Les résultats globaux montrent une bonne capacité de l’écosystème à retrouver un état de diversité riche et stable en espèces de poissons en une période relativement courte d’une dizaine d’années : certains indicateurs de diversité ont augmenté significativement, ainsi que la taille moyenne des poissons, et la biomasse relative des espèces tropicales au détriment de celle des espèces subtropicales. Ceci témoigne d’une restructuration des communautés suite à une réduction de la pression de pêche, mais sous la contrainte du réchauffement. Ces résultats sont encourageants pour promouvoir une gestion durable des pêches, en diminuant la pression de pêche pour préserver les écosystèmes, tout en garantissant une viabilité économique et sociale à la filière en Guyane.

Contact : Fabian Blanchard | fabian.blanchard@ifremer.fr

Mieux connaître les espèces vivant dans les mangroves permet de mieux les protéger.

© Ifremer | Morgana Tagliarolo

LES ÉCOSYSTÈMES CÔTIERS DE GUYANE

Les écosystèmes côtiers et estuariens de Guyane sont riches en biodiversité. Constitués majoritairement de mangroves, ils fournissent de nombreux services écosystémiques, comme l’assainissement des eaux ou le stockage du carbone. Ils sont également essentiels pour les premiers stades de vie de nombreuses espèces de poissons et d’invertébrés, leurs apportant abri et nourriture.

Certaines de ces espèces sont l’objet de pêches lorsqu’elles quittent les mangroves au stade adulte. Les deux projets BioCotEs (Biodiversité côtière et estuarienne – financement Feder) et NurseHab (Characterisation of nearshore habitats as nurseries for fish and shrimp communities – financement Labex CEBA) – ont pour but l’étude de ces écosystèmes et leur fonctionnement. Ils permettront aux chercheurs de caractériser les habitats côtiers et d’évaluer l’état de pollution de ces milieux.
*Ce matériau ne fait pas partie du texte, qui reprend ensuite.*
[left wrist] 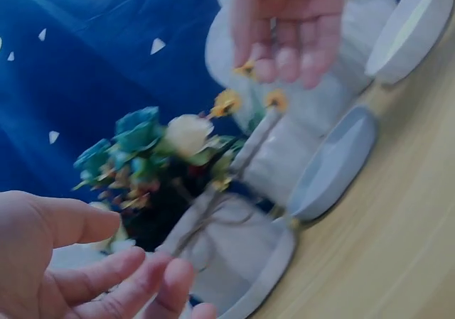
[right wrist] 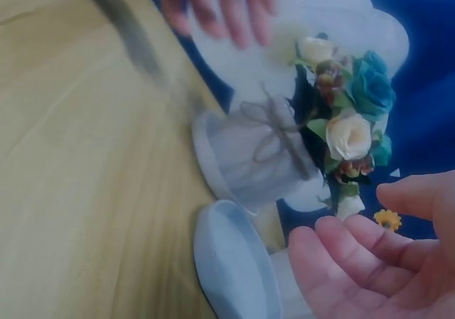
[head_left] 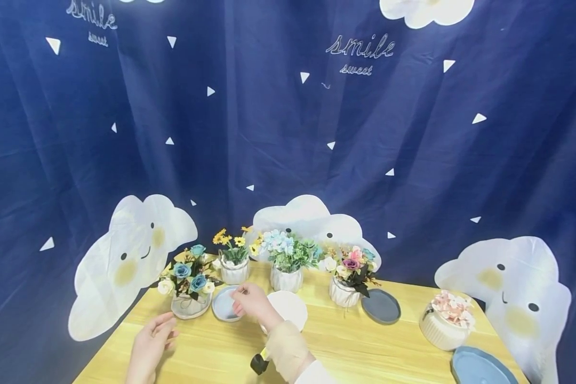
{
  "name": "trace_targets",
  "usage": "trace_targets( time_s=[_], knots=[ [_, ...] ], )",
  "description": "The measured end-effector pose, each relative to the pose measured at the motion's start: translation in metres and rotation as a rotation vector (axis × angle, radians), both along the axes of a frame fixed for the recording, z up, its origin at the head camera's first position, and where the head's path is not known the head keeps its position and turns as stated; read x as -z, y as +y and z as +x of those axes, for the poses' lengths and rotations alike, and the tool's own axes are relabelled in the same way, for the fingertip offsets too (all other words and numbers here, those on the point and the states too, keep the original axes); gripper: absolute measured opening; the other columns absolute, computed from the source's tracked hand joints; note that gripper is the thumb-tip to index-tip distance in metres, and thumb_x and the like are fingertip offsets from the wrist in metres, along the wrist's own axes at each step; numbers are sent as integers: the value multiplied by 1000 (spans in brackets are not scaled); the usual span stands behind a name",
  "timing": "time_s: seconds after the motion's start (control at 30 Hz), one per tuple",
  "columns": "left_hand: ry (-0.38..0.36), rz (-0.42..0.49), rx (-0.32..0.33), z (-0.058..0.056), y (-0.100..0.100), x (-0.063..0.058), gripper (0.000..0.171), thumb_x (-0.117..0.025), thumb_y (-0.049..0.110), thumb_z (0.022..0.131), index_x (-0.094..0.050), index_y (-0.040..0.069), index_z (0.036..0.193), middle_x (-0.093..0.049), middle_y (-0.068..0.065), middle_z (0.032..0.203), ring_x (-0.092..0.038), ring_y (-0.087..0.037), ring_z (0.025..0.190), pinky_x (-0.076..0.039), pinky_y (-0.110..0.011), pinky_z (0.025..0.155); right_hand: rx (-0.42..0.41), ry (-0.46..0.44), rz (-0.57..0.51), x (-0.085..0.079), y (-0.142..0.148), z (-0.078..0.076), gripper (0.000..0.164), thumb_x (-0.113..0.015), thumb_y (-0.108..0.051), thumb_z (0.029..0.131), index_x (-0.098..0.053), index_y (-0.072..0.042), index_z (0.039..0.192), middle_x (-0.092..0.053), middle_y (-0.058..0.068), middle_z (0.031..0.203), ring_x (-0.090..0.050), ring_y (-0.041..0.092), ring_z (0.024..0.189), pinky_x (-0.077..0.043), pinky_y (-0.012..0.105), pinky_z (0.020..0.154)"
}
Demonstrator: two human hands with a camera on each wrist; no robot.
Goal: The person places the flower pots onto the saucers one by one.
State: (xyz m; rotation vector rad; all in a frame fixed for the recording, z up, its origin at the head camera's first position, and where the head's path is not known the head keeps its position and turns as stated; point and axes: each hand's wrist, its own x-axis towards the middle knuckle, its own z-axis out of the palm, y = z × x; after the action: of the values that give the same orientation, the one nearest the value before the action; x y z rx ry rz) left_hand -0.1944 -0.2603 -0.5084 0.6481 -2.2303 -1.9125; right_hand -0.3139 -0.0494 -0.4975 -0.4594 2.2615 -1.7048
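At the table's left end, a pot of blue and cream artificial roses (head_left: pixel 187 290), a twine bow around it, stands in a pale saucer (right wrist: pixel 206 159). My left hand (head_left: pixel 151 341) is just in front of it, fingers loosely bent, holding nothing. Over the light-blue saucer (head_left: pixel 223 305) hovers my right hand (head_left: pixel 252 303), also without anything in its grasp; in the right wrist view its fingers are loosely extended. That saucer lies to the right of the rose pot. My right forearm partly hides a white round dish (head_left: pixel 290 306).
Behind stand pots of yellow flowers (head_left: pixel 234 271), light-blue flowers (head_left: pixel 286 277) and mixed flowers (head_left: pixel 344 292). Rightward are a dark grey saucer (head_left: pixel 381 306), a ribbed white pot of pink flowers (head_left: pixel 444 328) and a blue tray (head_left: pixel 482 367). A black-and-yellow object (head_left: pixel 259 364) lies near my right forearm.
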Motion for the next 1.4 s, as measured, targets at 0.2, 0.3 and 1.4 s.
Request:
trace_targets(
  time_s=[0.2,0.3,1.4],
  knots=[
    [-33,42,83,-15,22,14,51,-54,20,98,-41,-8,138,-68,-4,102,-64,-10,80,-59,-25,67,35,40,-23,1,2,-7,15,-59,-13,92,-61,2,93,-69,22,76,-69,35,64,-61,42,62],
    [-40,67,102,-23,31,20,50,-53,17,98,-40,-10,138,-67,-6,97,-64,-12,77,-58,-27,64,51,36,-45,3,3,-11,14,-59,-12,92,-61,2,92,-68,20,76,-68,32,63,-61,40,62],
    [-36,-53,81,-72,56,51,51,-47,10,91,-38,-23,129,-63,-14,74,-65,-13,52,-60,-29,54,226,7,-203,23,5,-34,23,-64,-8,88,-56,6,104,-61,5,77,-67,43,83,-61,48,78]
  ],
)
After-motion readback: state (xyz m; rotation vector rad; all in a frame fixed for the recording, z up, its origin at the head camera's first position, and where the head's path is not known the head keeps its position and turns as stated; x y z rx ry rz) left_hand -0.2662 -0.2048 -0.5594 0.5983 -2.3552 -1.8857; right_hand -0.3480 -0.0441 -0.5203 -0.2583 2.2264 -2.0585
Une base de données pour inventorier les espèces sera créée.

Contact : Morgana Tagliarolo | morgana.tagliarolo@ifremer.fr

Post-larve de rouget (Lutjanus jocu)

ENFIN DES BASES DE DONNÉES GÉNÉTIQUES POUR LES POISSONS DE GUYANE

L’inventaire des espèces de poissons guyanais reposait jusqu’à présent sur des descriptions morphologiques. Des analyses génétiques ont montré que cet inventaire était incomplet et présentait des erreurs, mais aussi que les bases de données génétiques internationales étaient incomplètes concernant les espèces de Guyane.
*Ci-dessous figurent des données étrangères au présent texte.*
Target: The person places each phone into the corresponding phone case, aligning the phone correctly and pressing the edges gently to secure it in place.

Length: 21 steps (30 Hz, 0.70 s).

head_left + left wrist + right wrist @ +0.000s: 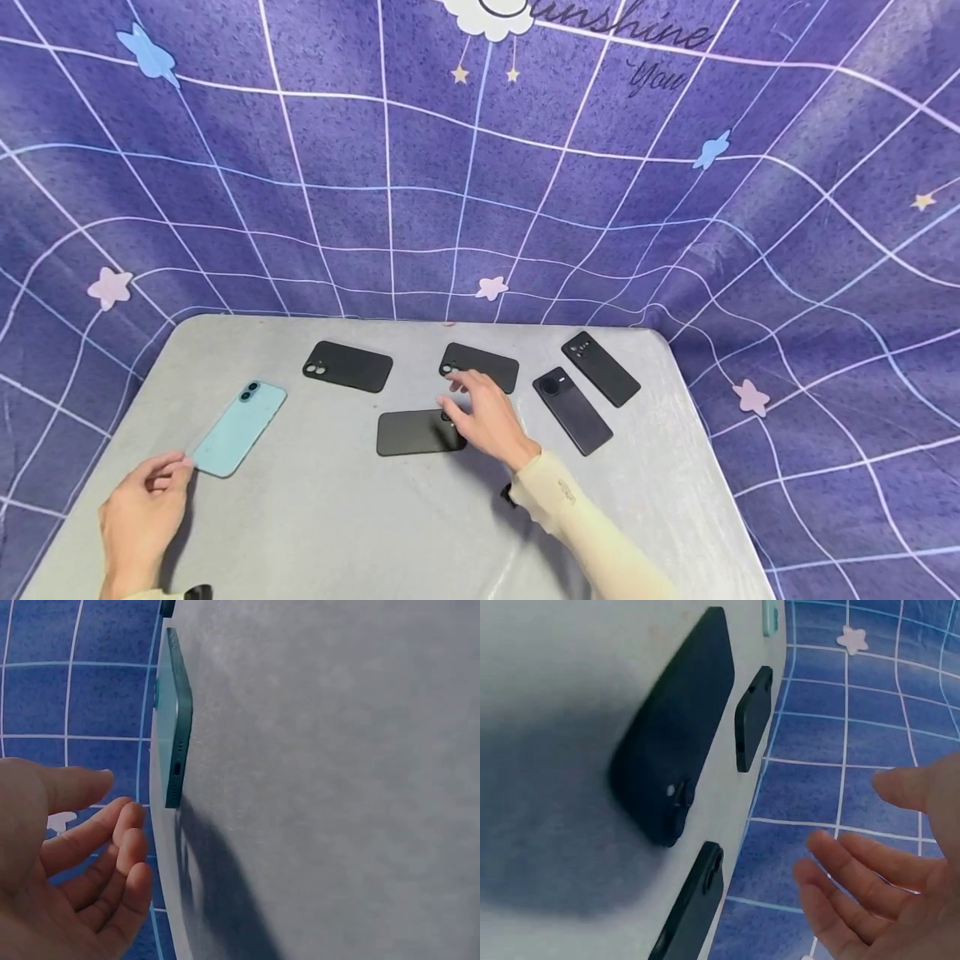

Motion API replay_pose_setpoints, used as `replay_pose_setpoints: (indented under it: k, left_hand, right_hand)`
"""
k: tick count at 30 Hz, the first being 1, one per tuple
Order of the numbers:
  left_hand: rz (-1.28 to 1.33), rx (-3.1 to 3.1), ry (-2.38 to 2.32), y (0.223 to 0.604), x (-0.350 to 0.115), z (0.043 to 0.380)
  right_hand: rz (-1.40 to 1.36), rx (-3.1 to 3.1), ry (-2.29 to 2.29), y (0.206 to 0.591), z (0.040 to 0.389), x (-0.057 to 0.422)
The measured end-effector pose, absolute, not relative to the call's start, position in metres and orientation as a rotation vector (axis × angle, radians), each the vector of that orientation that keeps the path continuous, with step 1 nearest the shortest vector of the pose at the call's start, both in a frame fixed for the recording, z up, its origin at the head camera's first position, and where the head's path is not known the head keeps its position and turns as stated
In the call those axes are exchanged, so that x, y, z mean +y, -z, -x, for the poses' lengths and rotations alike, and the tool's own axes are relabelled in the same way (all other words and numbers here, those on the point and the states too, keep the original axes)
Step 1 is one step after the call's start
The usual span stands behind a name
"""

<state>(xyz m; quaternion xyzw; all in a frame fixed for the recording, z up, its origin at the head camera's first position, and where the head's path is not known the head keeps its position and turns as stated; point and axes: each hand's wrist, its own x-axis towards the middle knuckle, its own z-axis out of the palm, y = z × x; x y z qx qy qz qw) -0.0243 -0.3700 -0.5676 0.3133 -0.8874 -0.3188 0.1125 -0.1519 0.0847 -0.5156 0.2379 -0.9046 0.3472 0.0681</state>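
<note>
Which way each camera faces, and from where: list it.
Head: on the person's head, facing forward and down over the table; left hand, right hand and cream sleeves show.
Left wrist: on that wrist, facing the teal smartphone; only the left hand shows.
Right wrist: on that wrist, facing a black smartphone; only the right hand shows.
Shared: the head and left wrist views both show the teal smartphone.

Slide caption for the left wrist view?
Left hand near the port end of a teal smartphone on a grey tabletop.

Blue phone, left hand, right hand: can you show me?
Blue phone (240,429), head view: middle of its back.
Left hand (141,512), head view: back of the hand.
Right hand (492,418), head view: back of the hand.
</note>
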Motion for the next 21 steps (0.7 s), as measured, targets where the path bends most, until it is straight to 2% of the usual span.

Post-larve de loubine (Centropomus sp.)

Le projet GuyaGenFish (financement par l’Office de l’Eau) a pour objectif de constituer une collection de référence des poissons marins et estuariens de Guyane et de créer la base de données moléculaires correspondante de deux gènes mitochondriaux (COI et ADNr12S). Ces deux bases de données pourront ainsi permettre d’une part de faciliter l’identification des espèces (COI), notamment des stades larvaires, et d’autre part de mettre en place une méthode de métabarcoding (ADNr12S) pour l’analyse de l’ADN environnemental (ADNe) qui pourrait constituer à terme une alternative aux inventaires par capture.